→ EXERCISE GOAL: Write out again, exactly, the lines below starting at the one with "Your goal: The" and ending at the one with "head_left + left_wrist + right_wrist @".

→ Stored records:
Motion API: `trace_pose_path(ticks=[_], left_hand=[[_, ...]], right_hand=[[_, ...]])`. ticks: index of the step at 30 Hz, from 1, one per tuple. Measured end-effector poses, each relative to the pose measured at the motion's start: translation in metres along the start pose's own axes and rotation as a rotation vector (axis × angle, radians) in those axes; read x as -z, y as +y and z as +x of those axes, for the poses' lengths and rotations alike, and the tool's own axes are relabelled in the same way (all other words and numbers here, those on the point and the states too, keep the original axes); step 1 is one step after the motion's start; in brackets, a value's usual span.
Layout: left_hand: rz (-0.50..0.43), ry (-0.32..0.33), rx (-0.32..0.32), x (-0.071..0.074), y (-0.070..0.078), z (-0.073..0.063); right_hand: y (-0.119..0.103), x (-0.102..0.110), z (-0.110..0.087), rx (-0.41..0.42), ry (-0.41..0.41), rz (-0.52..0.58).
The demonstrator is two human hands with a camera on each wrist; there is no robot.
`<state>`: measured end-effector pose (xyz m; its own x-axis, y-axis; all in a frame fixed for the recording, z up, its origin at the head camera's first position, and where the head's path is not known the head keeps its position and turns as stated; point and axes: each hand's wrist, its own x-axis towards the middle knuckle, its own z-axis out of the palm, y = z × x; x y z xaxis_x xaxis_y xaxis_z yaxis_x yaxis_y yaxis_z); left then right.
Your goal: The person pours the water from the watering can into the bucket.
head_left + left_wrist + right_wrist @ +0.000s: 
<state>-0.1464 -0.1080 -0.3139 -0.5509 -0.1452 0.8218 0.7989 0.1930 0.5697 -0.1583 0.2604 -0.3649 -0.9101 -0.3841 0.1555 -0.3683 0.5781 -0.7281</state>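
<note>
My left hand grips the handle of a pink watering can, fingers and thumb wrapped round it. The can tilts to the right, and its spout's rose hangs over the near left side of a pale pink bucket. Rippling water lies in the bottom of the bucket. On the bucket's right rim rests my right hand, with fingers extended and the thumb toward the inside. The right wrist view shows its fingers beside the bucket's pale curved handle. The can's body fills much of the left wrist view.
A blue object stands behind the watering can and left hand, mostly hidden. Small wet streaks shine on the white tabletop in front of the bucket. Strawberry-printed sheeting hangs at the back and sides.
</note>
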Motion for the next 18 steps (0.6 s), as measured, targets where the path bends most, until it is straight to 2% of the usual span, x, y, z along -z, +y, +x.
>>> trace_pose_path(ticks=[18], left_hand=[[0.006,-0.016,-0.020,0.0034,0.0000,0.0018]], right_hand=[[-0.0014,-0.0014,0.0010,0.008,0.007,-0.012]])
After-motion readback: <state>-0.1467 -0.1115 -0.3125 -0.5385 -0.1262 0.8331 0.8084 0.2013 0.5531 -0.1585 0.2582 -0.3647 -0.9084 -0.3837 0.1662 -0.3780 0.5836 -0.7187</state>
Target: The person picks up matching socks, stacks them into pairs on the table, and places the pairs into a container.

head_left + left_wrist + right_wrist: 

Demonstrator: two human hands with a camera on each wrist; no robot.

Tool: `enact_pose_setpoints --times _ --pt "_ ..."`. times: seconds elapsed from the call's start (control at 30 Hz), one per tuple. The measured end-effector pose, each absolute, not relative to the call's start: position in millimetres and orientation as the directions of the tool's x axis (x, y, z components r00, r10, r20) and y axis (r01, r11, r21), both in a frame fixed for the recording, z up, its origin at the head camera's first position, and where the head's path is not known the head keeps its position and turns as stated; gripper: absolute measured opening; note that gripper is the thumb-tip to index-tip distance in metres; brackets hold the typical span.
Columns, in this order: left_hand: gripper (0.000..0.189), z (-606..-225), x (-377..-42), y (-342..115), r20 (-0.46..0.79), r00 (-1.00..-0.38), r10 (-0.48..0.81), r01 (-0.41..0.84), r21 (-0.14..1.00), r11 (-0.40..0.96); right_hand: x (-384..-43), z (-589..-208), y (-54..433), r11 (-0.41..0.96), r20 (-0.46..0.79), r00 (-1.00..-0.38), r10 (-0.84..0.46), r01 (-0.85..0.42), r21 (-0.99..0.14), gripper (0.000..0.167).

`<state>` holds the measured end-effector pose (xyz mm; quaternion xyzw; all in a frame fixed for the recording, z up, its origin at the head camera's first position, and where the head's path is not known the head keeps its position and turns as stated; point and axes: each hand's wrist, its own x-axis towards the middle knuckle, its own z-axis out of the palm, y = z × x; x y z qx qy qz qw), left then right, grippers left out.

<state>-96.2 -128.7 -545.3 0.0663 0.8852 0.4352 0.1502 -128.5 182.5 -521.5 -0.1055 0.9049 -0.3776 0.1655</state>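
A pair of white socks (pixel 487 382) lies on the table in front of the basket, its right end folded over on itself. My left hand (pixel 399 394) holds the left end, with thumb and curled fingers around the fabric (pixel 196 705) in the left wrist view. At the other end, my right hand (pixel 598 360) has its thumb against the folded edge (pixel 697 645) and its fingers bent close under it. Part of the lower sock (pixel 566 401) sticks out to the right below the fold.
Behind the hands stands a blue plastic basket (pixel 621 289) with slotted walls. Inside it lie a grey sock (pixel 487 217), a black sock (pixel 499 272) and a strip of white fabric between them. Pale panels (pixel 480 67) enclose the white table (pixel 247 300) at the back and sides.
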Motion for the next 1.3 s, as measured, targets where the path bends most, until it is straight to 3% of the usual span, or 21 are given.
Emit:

→ SOLUTION FOR THIS TASK:
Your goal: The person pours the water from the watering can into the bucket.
head_left + left_wrist + right_wrist @ +0.000s: 

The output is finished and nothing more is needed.